Step 1: Planning your MongoDB deployment

Before configuring MongoDB with Hitachi VSS block, it's important to plan your MongoDB deployment. Planning helps you determine the appropriate storage capacity and performance requirements by considering the following:

· Determine the number of users.

· Determine your data model and schema design.

· Estimate your data size to determine the size of the database.

· Consider your expected workload.

· Determine your hardware requirements.

· Decide on your deployment architecture.

· Select your hosting platform.

· Determine your backup and recovery strategy.

· Consider security.

For additional considerations, see the MongoDB webpage.

Step 2: Installing MongoDB

The first step in configuring MongoDB with Hitachi VSS block storage is to install MongoDB on your system. Download the latest version of MongoDB from the official website and follow the installation instructions.

MongoDB is available in many versions; however, these tests were run on v4.4.18. Therefore, the following supporting software is related to MongoDB v4.4.18.

To install MongoDB 4.4, run the following commands on every client node (in this scenario, RHEL 8):

cd /opt

wget https://fastdl.mongodb.org/linux/mongodb-linux-x86_64-4.0.5.tgz

tar -zxvf mongodb-linux-x86_64-4.0.5.tgz

ln -s mongodb-linux-x86_64-4.0.5 mongodb

useradd mongod

mkdir -p /var/lib/mongo

chown -R mongod:mongod /opt/mongodb*

chown -R mongod: /var/lib/mongo

Step 3: Configuring MongoDB

After MongoDB is installed, you must configure it for optimal performance, which includes using the correct values in the important configuration files related to MongoDB at the /etc location. For detailed instructions on configuring MongoDB on a Red Hat 8 server, see the official documentation. For higher storage throughput, we used standalone MongoDB database servers instead of using highly available features such as clustering or sharding.

After the MongoDB packages are installed, create and modify the following files and directories:

/etc/mongod.conf — the default configuration file of MongoDB (the default localhost IP (127.0.0.1) is bind IP and the default port is 27017).

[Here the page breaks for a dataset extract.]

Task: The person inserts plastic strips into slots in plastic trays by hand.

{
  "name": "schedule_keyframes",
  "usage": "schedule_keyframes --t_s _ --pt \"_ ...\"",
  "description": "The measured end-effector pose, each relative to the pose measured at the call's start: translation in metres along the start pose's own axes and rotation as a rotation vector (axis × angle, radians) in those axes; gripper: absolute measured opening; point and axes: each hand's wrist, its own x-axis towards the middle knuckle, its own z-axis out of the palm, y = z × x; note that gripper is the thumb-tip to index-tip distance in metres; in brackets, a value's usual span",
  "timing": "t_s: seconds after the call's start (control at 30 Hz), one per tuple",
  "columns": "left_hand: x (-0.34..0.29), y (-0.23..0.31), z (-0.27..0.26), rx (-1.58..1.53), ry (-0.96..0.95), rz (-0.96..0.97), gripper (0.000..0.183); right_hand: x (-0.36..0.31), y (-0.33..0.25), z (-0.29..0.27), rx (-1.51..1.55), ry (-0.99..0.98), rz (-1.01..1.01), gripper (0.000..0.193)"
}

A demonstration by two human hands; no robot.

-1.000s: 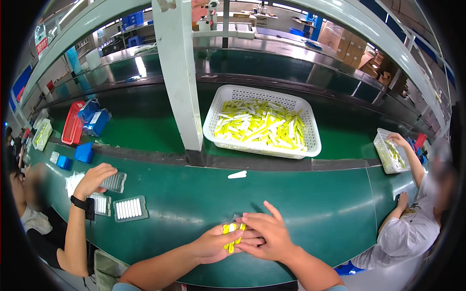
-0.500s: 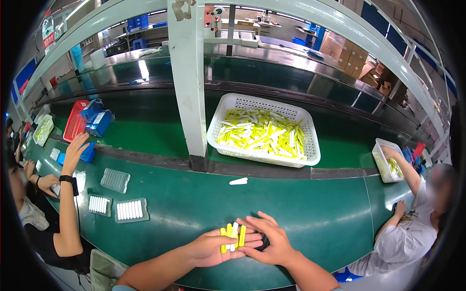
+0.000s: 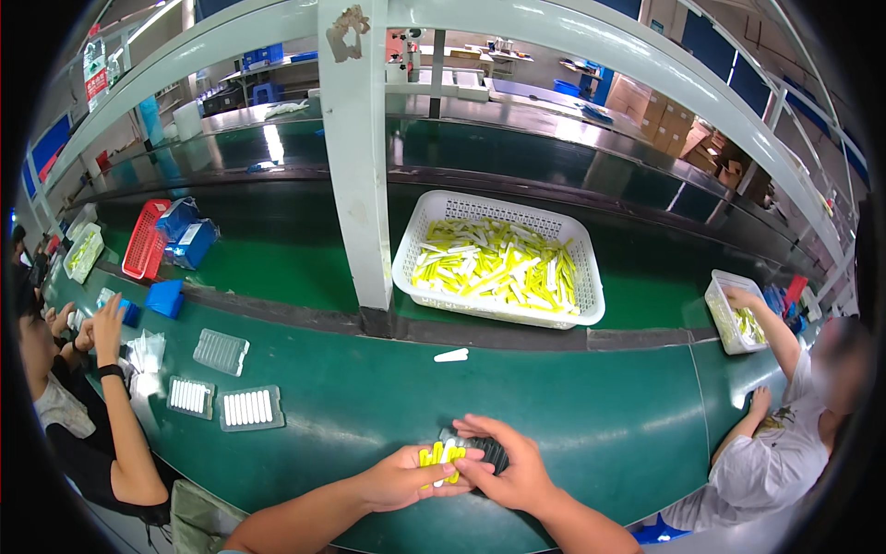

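Observation:
Several small flat yellow and white sticks [image 3: 444, 454] lie side by side across the fingers of my left hand [image 3: 399, 478], its thumb pressing on them. My right hand [image 3: 519, 469] curves around a dark-looking ribbed plastic tray [image 3: 487, 451], partly hidden under its palm. The right thumb reaches over to the sticks at the left fingertips. A single white stick [image 3: 451, 355] lies on the green table ahead of my hands. To the left are two clear trays, one with a row of white sticks [image 3: 249, 407], the other tray [image 3: 191, 396] similarly filled.
A large white basket [image 3: 591, 294] heaped with yellow and white sticks stands beyond the table ledge, right of a white post [image 3: 355, 185]. An unfilled-looking clear tray [image 3: 221, 352] lies left. Co-workers sit at left [image 3: 129, 434] and right [image 3: 775, 452], the right one reaching into a smaller basket [image 3: 716, 300].
My right hand has moved slightly, its thumb now over the sticks, and more of the ribbed tray shows. The sticks sit lower in my left hand. The left co-worker's raised arm has drawn back.

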Motion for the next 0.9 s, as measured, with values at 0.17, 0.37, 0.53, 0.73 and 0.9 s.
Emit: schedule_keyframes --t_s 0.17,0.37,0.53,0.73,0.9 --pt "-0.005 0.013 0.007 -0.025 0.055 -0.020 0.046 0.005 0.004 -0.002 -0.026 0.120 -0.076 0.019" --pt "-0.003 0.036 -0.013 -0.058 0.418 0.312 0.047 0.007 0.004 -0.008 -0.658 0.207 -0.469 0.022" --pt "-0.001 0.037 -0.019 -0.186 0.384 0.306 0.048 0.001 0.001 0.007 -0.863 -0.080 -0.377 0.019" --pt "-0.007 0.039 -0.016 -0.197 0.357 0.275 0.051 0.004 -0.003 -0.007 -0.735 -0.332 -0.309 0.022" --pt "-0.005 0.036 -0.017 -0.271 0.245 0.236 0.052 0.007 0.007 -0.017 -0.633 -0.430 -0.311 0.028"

/var/lib/mongo — the default data directory of MongoDB (to be created).

/var/log/mongodb/mongod.log — the default log file of MongoDB.

1. To update the MongoDB configuration file by including the filesystem created on top of Volumes provisioned through Hitachi VSS block, modify the following entries in the /etc/mongod.conf file:

vi /etc/mongod.conf

storage:

dbPath: "/var/lib/mongo"

journal:

enabled: true

net:

port: 27017 bindIp: "127.0.0.1"

2. To disable SELINUX and the firewall, start and enable the MongoDB service and update the environment variables by using the following commands:

$ sudo setenforce 0

$ iptables -F

$ sudo firewall-cmd –reload

$ sudo systemctl start mongod

$ sudo systemctl enable mongod

$ sudo systemctl status mongod

vi /root/.bash_profile

Before the “export PATH” line, add the following lines to the file:

##mongodb

PATH=$PATH:/opt/mongodb/bin

3. To confirm that MongoDB is correctly installed and functional, start the Mongo Shell using the following command:

#mongo

After a successful installation, the Mongo shell version is displayed, and a shell is opened to accept standard Mongodb commands as follows:

Step 4: Configuring Hitachi VSS block

Hitachi VSS block offers advanced data management features that help you ensure high availability and data protection. After configuring MongoDB, you must configure Hitachi VSS block. This includes creating a Protection Domain, Fault Domain, Storage pool, and Volumes. Then, you must map the volumes accordingly on the compute nodes. In this scenario, volumes were created from the storage pool (created on top of the physical drives allocated to the storage nodes). On each client node, Linux LVM was used to create LVs on top of the volumes provisioned through Hitachi VSS block.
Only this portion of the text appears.